Поиски древнейших пластов значений, сохранившихся в слове, языковеды ведут методами этимологической реконструкции: от внешней словесной формы к «внутренней форме», к буквальному смыслу слова, запечатлевшему архаическую оценку существенного признака предмета или явления. Буквальный смысл слова, считает Ю.С. Степанов, является основой концепта, «твердой основой», на которой возникают и «держатся» остальные его компоненты – исторические и актуальные признаки [204] . Как говорил крупнейший исследователь индоевропейского и общеславянского языков А. Мейе, лингвистика – наука точная, этимологические реконструкции, опирающиеся на языковые факты и законы развития языка, обладают высокой степенью достоверности.

Слова, за которыми закрепилось узкое значение дома правителя, появились в языках довольно поздно, они, как правило, производны от именований жилища, поселения, крепости. Подобно тому, как в русском от двора произошел дворец , в европейских языках дворцами стали court, hötel, maison ( фр.), Hof ( нем). Княжеская или королевская резиденции могли называться княжий град, княжий кром, детинец и нем. Sloss, Burg , фр. château, англ. castle — «укрепленное поселение на холме, замок». Другая история у латинского рalâtium , от которого греч. παλάτιον , ит. palazzo , фр. palais, англ. palace , нем. Palast, Palais, исп. palacio , рус. палата . В эпоху императорского Рима склоны Палатинского холма были сплошь застроены дворцами принцепсов, так что само название холма стало обозначать «дворец», «резиденция императора».

В русском языке за словом дворец значение «царский дом или дом царской семьи» оформилось на протяжении XV–XVIII веков, вплоть до XVIII века княжеские или царские дома называли палатами, хоромами, чертогами, теремами , связь которых с наименованием жилища существует, хотя не всегда очевидна. Начинать необходимо с дома и двора. Это слова индоевропейского характера, то есть они существуют практически во всех языках индоевропейской семьи, правда, иногда в несколько разных значениях. Так, если русское дом – жилая постройка, то английское dome , французское döme — купол, купольный свод, отсюда Dom «собор».

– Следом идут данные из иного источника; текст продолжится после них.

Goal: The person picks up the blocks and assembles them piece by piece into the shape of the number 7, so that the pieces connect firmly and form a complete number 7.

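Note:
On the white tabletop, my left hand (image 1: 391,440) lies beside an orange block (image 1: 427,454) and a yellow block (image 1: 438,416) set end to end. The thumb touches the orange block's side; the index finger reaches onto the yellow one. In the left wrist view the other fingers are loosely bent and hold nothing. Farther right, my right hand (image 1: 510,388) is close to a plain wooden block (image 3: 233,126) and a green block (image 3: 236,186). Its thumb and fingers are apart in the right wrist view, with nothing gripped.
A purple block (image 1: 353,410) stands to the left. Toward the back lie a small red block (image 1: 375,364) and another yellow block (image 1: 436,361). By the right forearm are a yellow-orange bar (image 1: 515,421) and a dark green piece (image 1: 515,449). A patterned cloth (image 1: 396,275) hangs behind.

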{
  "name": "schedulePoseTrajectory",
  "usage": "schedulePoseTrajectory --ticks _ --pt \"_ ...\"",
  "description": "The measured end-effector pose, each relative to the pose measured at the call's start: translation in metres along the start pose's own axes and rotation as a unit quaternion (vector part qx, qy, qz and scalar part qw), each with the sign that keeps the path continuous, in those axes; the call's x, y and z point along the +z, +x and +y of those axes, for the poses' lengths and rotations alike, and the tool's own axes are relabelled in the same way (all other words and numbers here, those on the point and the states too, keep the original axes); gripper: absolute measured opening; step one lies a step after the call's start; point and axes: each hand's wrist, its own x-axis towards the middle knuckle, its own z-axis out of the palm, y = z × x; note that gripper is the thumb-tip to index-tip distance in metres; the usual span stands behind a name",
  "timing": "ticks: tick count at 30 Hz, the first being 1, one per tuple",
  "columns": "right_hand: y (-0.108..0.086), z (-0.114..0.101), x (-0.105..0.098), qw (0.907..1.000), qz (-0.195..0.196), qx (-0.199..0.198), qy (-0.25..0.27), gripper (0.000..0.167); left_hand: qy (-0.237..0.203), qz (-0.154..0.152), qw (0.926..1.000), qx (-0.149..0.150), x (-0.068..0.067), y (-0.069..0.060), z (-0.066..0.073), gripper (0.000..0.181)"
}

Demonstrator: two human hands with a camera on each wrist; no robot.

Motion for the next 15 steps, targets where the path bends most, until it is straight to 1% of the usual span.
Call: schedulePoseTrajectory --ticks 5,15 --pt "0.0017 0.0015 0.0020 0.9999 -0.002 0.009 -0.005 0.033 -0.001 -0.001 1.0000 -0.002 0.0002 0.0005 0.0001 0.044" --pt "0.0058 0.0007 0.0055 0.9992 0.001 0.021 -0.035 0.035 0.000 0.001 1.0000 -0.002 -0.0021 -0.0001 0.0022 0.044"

Лингвисты считают, что важнейшую роль в формировании древнеиндоевропейской лексики играли глаголы, в первую очередь глаголы, связанные с трудовыми действиями, характеризующими производительную деятельность человека. Признак, восходящий от имени существительного к называнию действия, служит, как правило, свидетельством древности значения [205] . Образование отглагольных имен считается важнейшим типом семантических изменений – в этом смысле говорят, что история языка начинается с глагола, а история слова с обозначения действия. Это правило справедливо не только для индоевропейской, но и для других языковых семей.